3 Instead we register a callback to execute once the increase call completes successfully, here we ignore the empty increase response and call getCurrentCounter, this makes the two calls sequential. (Note however that some other client calling the counter API could have changed the counter in between the calls)
4 Once we get a response for the getCurrentCounter we transform that into a Response - the response type of this action method.
5 We can reply with a CompletionStage<Result> using effects().asyncReply.
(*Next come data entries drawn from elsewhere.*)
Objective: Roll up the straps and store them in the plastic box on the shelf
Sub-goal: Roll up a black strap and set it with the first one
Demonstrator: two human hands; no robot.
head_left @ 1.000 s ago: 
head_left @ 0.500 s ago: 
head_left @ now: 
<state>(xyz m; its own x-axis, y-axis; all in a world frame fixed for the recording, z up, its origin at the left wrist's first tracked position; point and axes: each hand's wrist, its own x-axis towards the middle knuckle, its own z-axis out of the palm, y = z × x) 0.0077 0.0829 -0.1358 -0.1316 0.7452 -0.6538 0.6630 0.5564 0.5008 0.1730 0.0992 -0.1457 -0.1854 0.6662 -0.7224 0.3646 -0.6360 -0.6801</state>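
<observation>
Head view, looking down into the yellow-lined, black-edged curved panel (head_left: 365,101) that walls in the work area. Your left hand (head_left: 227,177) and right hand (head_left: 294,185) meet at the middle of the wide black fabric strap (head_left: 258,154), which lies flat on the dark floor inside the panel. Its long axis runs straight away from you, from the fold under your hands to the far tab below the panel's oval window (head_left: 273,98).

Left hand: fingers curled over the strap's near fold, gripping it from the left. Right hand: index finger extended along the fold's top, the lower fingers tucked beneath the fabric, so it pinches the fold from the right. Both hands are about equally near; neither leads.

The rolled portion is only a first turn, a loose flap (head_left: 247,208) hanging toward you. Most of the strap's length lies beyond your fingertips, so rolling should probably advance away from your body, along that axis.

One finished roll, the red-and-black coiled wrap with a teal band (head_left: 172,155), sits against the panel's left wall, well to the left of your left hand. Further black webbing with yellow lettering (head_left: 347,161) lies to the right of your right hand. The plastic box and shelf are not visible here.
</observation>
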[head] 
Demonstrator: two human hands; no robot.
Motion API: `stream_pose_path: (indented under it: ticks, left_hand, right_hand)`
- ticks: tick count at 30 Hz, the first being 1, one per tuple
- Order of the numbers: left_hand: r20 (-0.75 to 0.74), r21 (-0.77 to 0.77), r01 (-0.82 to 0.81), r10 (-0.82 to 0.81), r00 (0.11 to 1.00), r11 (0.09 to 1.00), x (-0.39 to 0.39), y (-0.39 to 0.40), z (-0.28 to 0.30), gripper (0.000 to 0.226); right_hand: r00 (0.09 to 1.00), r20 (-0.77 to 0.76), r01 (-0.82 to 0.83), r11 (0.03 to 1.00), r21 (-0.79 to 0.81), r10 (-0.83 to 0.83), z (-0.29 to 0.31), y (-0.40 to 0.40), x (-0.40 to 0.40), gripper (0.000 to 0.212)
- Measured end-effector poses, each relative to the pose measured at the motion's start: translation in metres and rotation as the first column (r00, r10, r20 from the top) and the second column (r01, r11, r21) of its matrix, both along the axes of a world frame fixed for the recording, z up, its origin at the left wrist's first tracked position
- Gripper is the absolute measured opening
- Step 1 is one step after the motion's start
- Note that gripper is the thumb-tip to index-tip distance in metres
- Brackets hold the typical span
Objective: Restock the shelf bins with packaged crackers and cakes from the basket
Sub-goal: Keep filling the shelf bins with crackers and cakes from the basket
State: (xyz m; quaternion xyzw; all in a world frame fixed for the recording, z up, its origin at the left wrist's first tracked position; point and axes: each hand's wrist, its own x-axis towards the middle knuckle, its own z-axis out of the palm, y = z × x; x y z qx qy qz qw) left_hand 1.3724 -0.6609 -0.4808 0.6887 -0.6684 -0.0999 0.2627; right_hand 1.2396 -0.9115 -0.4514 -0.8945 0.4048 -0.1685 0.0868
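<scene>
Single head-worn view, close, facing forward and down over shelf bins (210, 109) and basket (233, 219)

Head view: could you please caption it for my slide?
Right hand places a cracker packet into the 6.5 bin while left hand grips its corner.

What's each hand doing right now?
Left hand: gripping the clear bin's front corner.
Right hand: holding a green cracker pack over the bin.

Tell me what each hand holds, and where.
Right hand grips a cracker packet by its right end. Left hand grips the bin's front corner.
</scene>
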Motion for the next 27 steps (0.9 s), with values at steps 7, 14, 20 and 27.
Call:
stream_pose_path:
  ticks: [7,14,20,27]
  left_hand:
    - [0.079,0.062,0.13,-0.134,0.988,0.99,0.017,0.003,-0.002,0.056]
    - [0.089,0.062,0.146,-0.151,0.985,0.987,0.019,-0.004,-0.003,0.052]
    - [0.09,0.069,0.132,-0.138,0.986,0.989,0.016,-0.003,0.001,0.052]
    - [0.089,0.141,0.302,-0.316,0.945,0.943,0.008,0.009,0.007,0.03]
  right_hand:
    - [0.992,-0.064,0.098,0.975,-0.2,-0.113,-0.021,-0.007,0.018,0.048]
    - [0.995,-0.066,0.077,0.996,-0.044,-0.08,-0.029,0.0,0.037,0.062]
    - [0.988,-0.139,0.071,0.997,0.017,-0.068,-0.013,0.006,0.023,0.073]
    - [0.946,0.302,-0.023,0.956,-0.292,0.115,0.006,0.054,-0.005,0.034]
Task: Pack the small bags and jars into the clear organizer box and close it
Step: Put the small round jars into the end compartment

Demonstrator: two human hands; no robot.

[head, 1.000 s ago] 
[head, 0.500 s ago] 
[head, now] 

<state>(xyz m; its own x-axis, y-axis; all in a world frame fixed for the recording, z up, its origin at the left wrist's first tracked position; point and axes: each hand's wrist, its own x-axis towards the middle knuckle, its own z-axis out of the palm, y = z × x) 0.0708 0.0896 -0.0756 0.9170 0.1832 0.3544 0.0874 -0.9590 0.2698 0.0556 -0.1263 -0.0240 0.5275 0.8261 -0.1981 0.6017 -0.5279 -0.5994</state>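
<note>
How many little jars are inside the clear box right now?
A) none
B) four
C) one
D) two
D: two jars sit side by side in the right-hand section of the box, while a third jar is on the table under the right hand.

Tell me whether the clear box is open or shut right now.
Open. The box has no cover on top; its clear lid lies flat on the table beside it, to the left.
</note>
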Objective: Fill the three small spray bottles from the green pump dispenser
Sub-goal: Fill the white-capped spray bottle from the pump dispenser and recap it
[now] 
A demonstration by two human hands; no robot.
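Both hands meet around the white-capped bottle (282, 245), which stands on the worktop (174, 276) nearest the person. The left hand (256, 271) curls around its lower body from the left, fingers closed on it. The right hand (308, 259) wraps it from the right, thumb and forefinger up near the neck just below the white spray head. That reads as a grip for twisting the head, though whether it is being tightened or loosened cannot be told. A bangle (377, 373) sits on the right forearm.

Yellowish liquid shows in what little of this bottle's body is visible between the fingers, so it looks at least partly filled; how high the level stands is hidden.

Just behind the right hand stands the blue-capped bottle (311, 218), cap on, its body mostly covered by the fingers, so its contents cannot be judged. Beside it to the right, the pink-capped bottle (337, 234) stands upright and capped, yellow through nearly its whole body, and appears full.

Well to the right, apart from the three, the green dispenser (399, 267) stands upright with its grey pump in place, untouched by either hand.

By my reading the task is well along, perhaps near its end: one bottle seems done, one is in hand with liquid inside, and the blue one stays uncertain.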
Once the CompletionStage completes, the client will get the response back.
Scala
src/main/scala/com/example/DelegatingServiceAction.scala
override def addAndReturn(request: Request): Action.Effect[Result] = {
  implicit val executionContext: ExecutionContext = ExecutionContext.global

  val counterService = actionContext.getGrpcClient(classOf[CounterService], "counter") (1)

  val increaseValue = IncreaseValue(counterId = request.counterId, value = 1)
  val increaseCompleted = counterService.increase(increaseValue) (2)

  val currentCounterValueAfter = increaseCompleted.flatMap(_ => (3)
    // once increase completed successfully, ask for the current state after
    counterService.getCurrentCounter(GetCounter(counterId = request.counterId))
  )

  // turn the reply from the other service into our reply type
  val result = currentCounterValueAfter.map(currentCounterValueAfter => (4)
    Result(currentCounterValueAfter.value))

  effects.asyncReply(result) (5)
}
1 We call actionContext.getGrpcClient with the service interface of the API and the name that the service was deployed with.
2 Calling a unary gRPC method returns the reply as a scala.concurrent.Future. When execution continues through our method, the result will likely not yet have arrived, so we cannot look at it like a regular variable.
3 Instead we register a callback to execute once the increase call completes successfully, here we ignore the empty increase response and call getCurrentCounter, this makes the two calls sequential. (Note however that some other client calling the counter API could have changed the counter in between the calls)
4 Once we get a response for the getCurrentCounter we transform that into a Response - the response type of this action method.
5 We can reply with a Future[Result] using effects.asyncReply. Once the Future completes, the client will get the response back.

For additional documentation about Akka gRPC see the Akka gRPC documentation.

External gRPC services

Calling an Akka Serverless service in another project, or an arbitrary external gRPC service is done the same way as described above, with the difference that the service name string passed to getGrpcClient is present in the application.conf file of the project with details on how to connect to the external service. For a service named external-example-service config is expected to be found under akka.grpc.client.external-example-service.

See the Akka gRPC docs on consuming a service for details on configuring the client for a service name.